Wetland Protection & Mitigation

Sandy O'Brien has suggested (below) that we research Army Corps policy or requirements for funding management of mitigation lands.  Most mitigation sites are failing to live up to the goals or expectations of those who have required their construction.  We need  a publication or web site that explains what the city will be required to do, if anything, to insure that mitigation land required due to the destruction of wetlands at Silver Lake receive proper maintenance ?
 
Wetland protection is just as high a priority as the design of the pavement or the drainage.  If the project proceeds, the City should require an operation and maintenance plan to be a part of the project.  The project should not proceed unless there is financing set aside to carry out that ongoing operation and maintenance.
 
Long term stewardship is what makes or breaks all restoration and mitigation projects.  All you have to do is look at all the wetland mitigations along 80-94 and see them all full of cattails, Phragmites, and purple loosestrife to know what happens when there isn't any stewardship.  There should be a long term operation and maintenance plan with the funding and expertise to carry it out.

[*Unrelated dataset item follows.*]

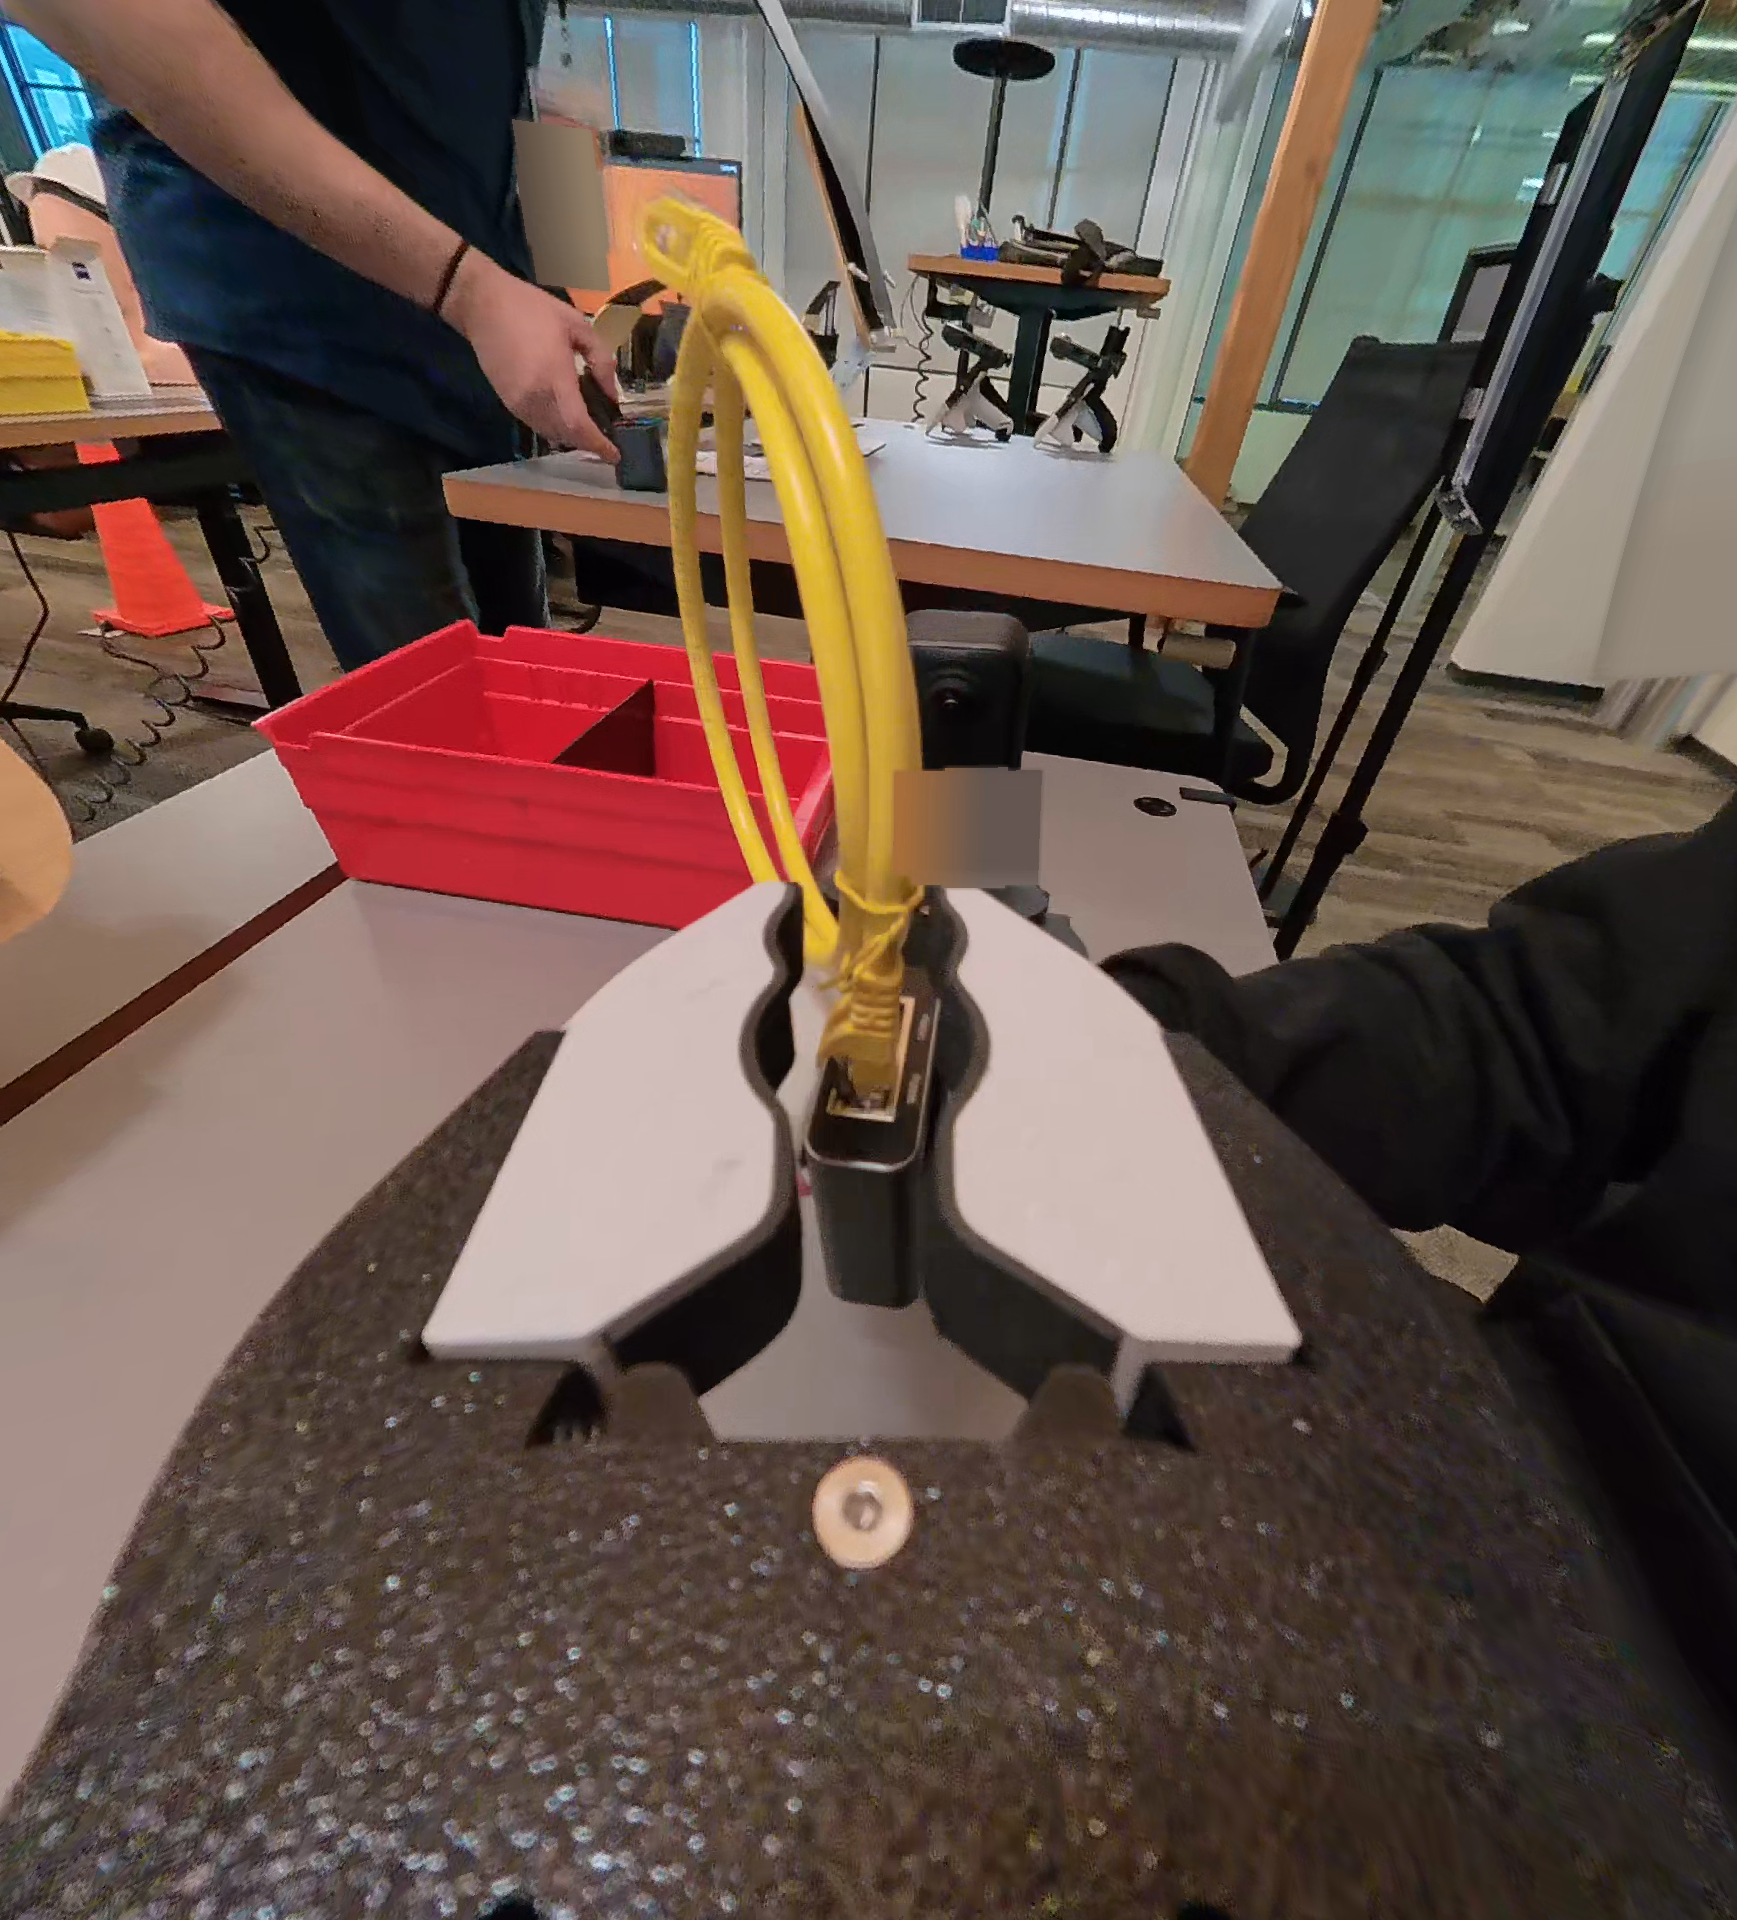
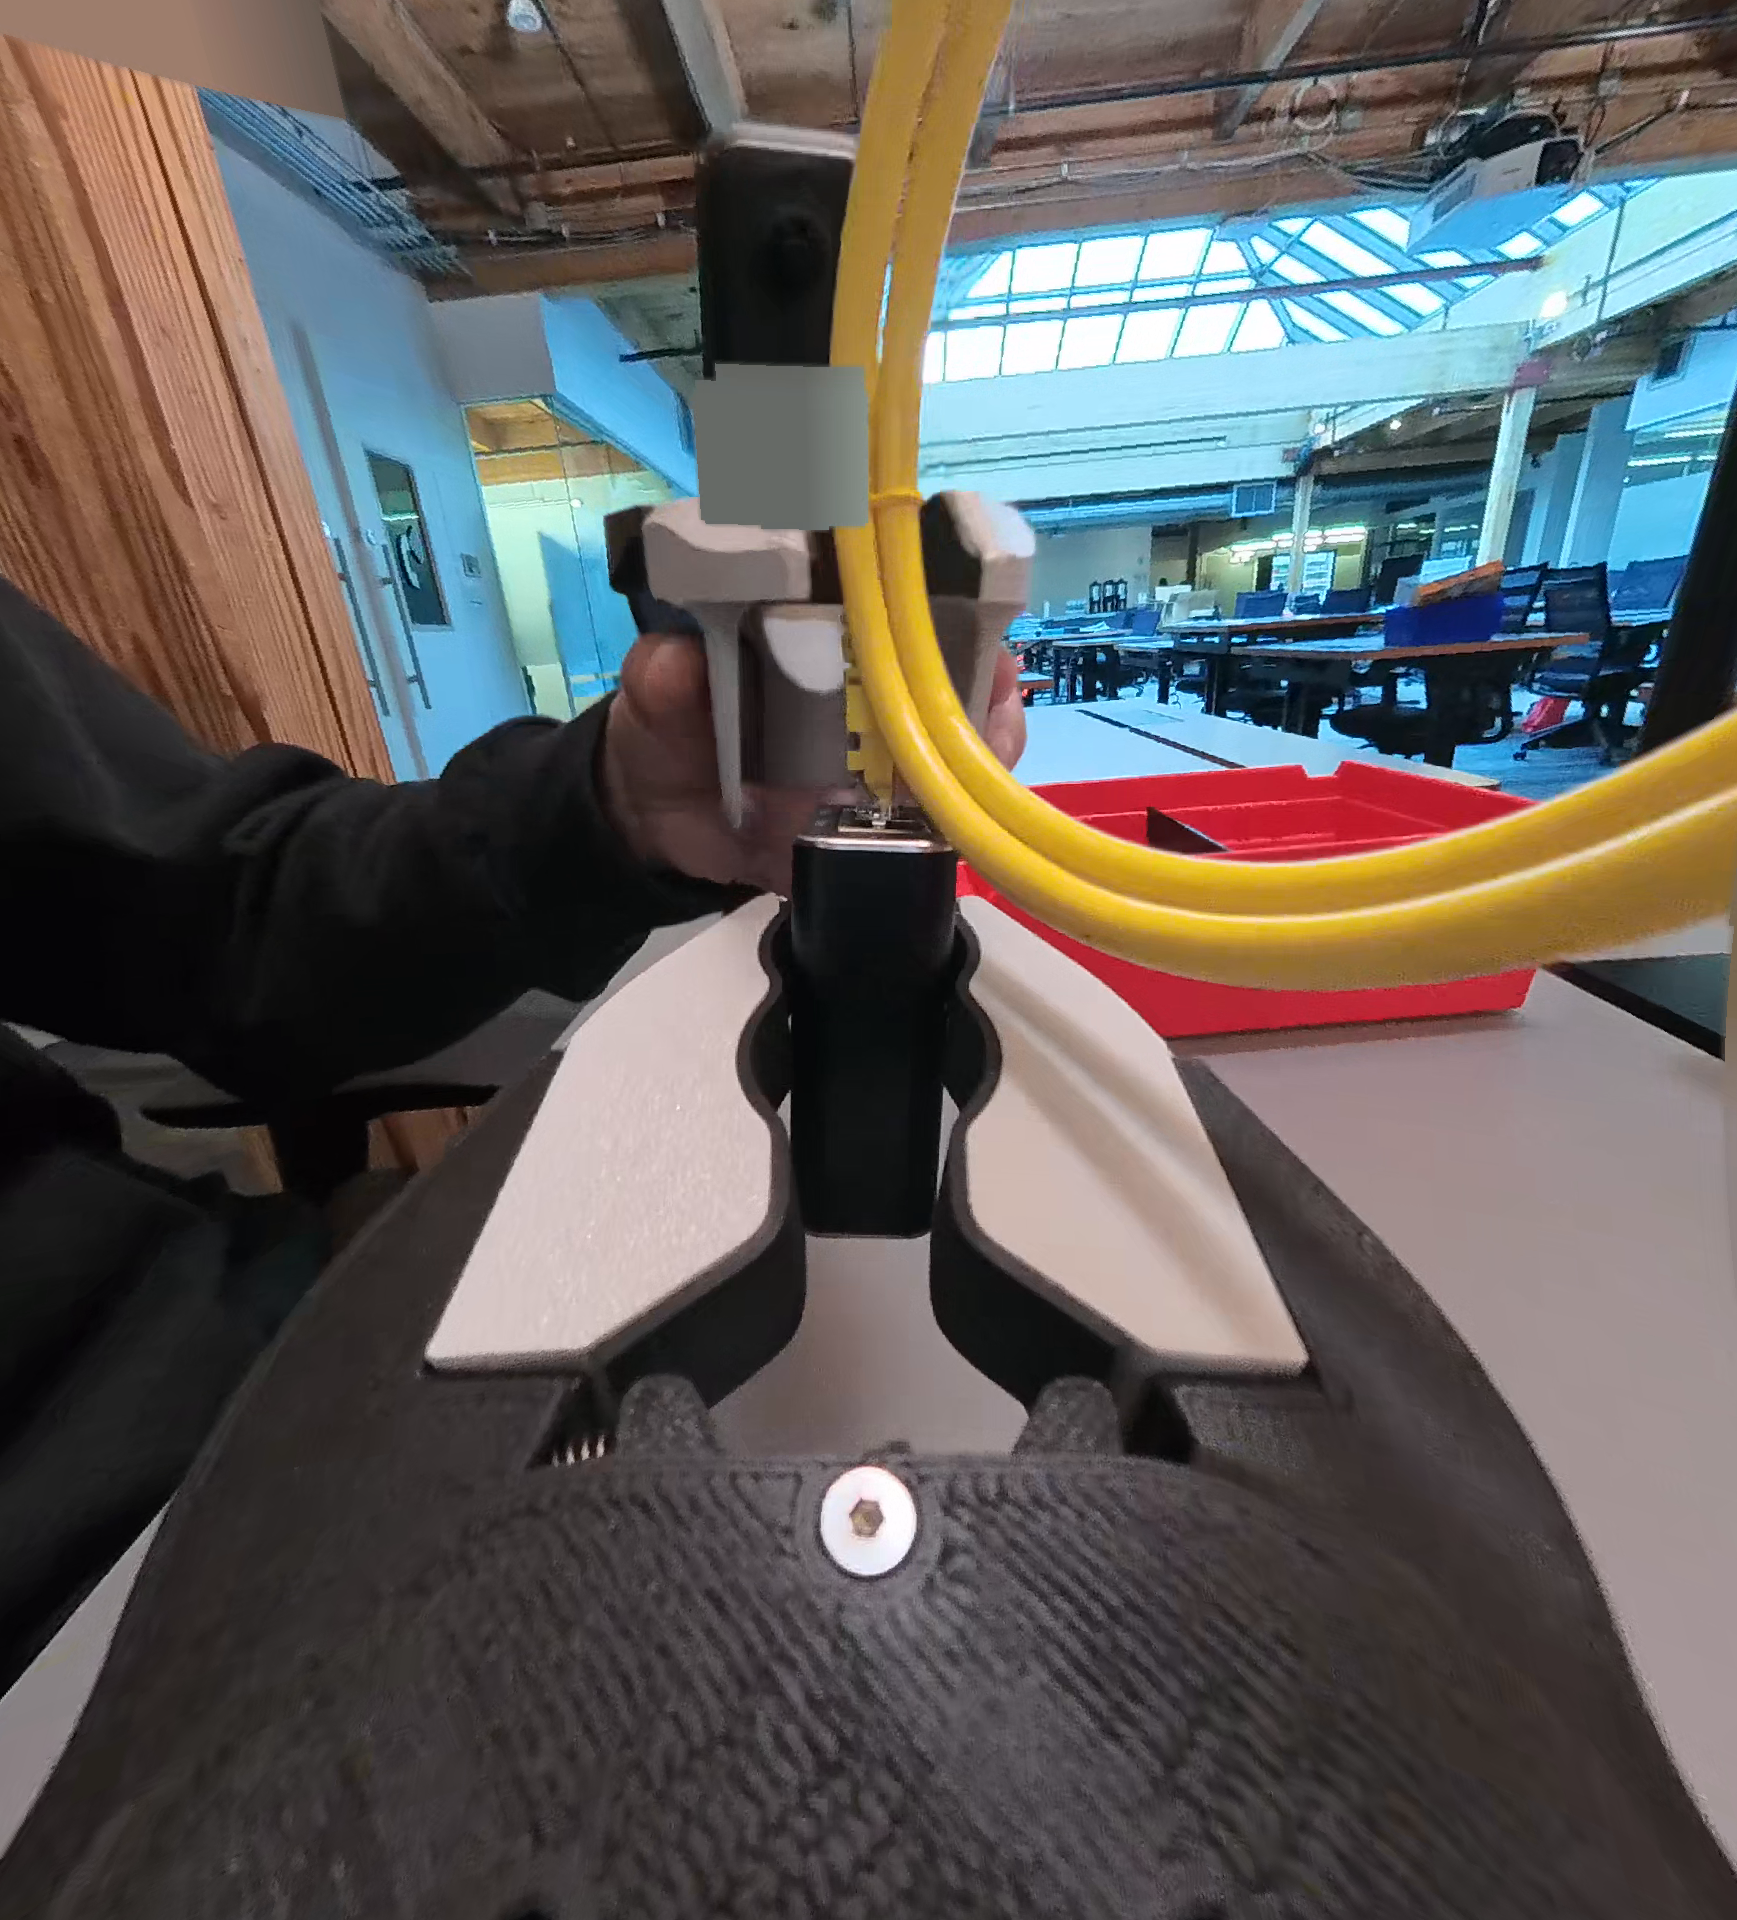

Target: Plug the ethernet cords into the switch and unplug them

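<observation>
A small black switch (image 2: 869, 1039) is clamped between my right gripper's (image 2: 869, 935) white fingers, its port face at the far end. A looped yellow ethernet cord (image 2: 1207, 894) has one plug (image 1: 869, 1029) seated in a port of the switch (image 1: 864, 1195). My left gripper (image 1: 869, 935) is shut around that plug, with the switch lying between its fingers. In the right wrist view the left gripper (image 2: 843, 665) comes down from above onto the plug. The cord's free plug (image 1: 682, 234) sticks up at the top of the loop.
A red divided bin (image 1: 552, 790) stands on the grey table (image 1: 220, 1091) just beyond the grippers; it also shows in the right wrist view (image 2: 1311, 810). The operator's black sleeve (image 1: 1518, 1039) is at the right. A person (image 1: 344, 260) stands at another table behind. Tip to tip, the grippers are about 6 cm apart.
</observation>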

Someone should look into what the Corps's present policy is on requiring funding and planning for long term management of mitigation land.  The US Army Corps put out a Technical Guidance on wetland mitigation that covers this long-term management need after the National Research Council put out their big report that was very critical of the success of wetland mitigation so far because created wetlands are shoehorned in where they are convenient to developers without regard for buffers and clean water sources and no one is keeping them free of exotic species or doing any other management.  The Corps didn't even require monitoring wetland mitigation past 5 years. 

Anyway, there is documentation that can be accessed on this issue.  Not to brag, but I (Sandy) have a very nice wetland mitigation on our property--with wet prairie, sedge meadow and shallow pond edge--which shows the value of good stewardship.  You are welcome to come and see it. 

One extremely important point that must be hammered home relates to maintaining the existing and the enhanced wetlands that are proposed to be a part of the project.  The Park Department does not have the knowledge, funds or staffing to properly carry out this operation and maintenance work.